What to produce:
Print the records below exactly, leaving out nothing.

Records contained in a dataset:
━━━━━━━━━━━━━━━━━━━━━━━━━━━━━━
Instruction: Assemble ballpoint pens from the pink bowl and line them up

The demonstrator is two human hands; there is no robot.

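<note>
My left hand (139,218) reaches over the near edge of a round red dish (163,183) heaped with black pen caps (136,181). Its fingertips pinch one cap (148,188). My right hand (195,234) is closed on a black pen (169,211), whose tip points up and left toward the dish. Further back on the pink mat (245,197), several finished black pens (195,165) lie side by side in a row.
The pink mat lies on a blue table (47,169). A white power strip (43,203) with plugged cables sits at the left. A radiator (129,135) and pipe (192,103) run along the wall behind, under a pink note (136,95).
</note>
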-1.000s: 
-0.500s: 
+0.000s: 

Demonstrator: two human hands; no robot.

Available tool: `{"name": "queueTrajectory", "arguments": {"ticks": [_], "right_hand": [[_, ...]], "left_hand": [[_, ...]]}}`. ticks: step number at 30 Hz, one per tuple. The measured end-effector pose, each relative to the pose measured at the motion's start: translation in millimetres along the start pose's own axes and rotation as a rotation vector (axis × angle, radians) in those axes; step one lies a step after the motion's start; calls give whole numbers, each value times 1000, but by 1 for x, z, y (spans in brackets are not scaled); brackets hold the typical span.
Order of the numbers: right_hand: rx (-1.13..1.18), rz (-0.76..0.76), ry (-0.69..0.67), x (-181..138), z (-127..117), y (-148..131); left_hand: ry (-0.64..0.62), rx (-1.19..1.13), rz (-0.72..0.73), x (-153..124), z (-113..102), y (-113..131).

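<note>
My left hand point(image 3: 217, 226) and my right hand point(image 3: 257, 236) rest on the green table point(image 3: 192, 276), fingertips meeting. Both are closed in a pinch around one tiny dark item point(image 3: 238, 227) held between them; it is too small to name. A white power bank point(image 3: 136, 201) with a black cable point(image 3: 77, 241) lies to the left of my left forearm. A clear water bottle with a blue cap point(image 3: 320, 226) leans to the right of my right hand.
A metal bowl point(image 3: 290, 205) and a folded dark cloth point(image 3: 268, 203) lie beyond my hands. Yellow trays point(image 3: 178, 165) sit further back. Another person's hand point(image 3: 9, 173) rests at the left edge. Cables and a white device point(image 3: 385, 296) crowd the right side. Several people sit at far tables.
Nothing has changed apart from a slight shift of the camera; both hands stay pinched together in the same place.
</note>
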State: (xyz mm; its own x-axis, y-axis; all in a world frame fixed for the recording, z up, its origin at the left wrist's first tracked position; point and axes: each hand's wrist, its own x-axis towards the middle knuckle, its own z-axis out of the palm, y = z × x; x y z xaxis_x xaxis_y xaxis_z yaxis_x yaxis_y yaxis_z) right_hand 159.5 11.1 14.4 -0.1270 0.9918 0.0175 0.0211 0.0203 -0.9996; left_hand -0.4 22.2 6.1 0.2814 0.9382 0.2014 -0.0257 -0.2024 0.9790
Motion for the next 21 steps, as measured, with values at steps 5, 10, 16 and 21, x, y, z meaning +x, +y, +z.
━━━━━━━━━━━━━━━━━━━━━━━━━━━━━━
Result for this exercise:
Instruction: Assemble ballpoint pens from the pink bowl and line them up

The demonstrator is two human hands; there is no robot.

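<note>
My left hand (139,218) reaches over the near edge of a round red dish (163,183) heaped with black pen caps (136,181). Its fingertips pinch one cap (148,188). My right hand (195,234) is closed on a black pen (169,211), whose tip points up and left toward the dish. Further back on the pink mat (245,197), several finished black pens (195,165) lie side by side in a row.
The pink mat lies on a blue table (47,169). A white power strip (43,203) with plugged cables sits at the left. A radiator (129,135) and pipe (192,103) run along the wall behind, under a pink note (136,95).
</note>
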-1.000s: 
-0.500s: 
+0.000s: 

Demonstrator: two human hands; no robot.

Available tool: `{"name": "queueTrajectory", "arguments": {"ticks": [_], "right_hand": [[_, ...]], "left_hand": [[_, ...]]}}`. ticks: step number at 30 Hz, one per tuple. The measured end-effector pose, each relative to the pose measured at the motion's start: translation in millimetres along the start pose's own axes and rotation as a rotation vector (axis × angle, radians) in those axes; step one lies a step after the motion's start; calls give whole numbers, each value times 1000, but by 1 for x, z, y (spans in brackets are not scaled); brackets hold the typical span.
Order of the numbers: right_hand: rx (-1.13..1.18), rz (-0.76..0.76), ry (-0.69..0.67), x (-181..138), z (-127..117), y (-148..131); left_hand: ry (-0.64..0.62), rx (-1.19..1.13), rz (-0.72..0.73), x (-153..124), z (-113..102), y (-113..131).

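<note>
My left hand point(image 3: 217, 226) and my right hand point(image 3: 257, 236) rest on the green table point(image 3: 192, 276), fingertips meeting. Both are closed in a pinch around one tiny dark item point(image 3: 238, 227) held between them; it is too small to name. A white power bank point(image 3: 136, 201) with a black cable point(image 3: 77, 241) lies to the left of my left forearm. A clear water bottle with a blue cap point(image 3: 320, 226) leans to the right of my right hand.
A metal bowl point(image 3: 290, 205) and a folded dark cloth point(image 3: 268, 203) lie beyond my hands. Yellow trays point(image 3: 178, 165) sit further back. Another person's hand point(image 3: 9, 173) rests at the left edge. Cables and a white device point(image 3: 385, 296) crowd the right side. Several people sit at far tables.
Nothing has changed apart from a slight shift of the camera; both hands stay pinched together in the same place.
</note>
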State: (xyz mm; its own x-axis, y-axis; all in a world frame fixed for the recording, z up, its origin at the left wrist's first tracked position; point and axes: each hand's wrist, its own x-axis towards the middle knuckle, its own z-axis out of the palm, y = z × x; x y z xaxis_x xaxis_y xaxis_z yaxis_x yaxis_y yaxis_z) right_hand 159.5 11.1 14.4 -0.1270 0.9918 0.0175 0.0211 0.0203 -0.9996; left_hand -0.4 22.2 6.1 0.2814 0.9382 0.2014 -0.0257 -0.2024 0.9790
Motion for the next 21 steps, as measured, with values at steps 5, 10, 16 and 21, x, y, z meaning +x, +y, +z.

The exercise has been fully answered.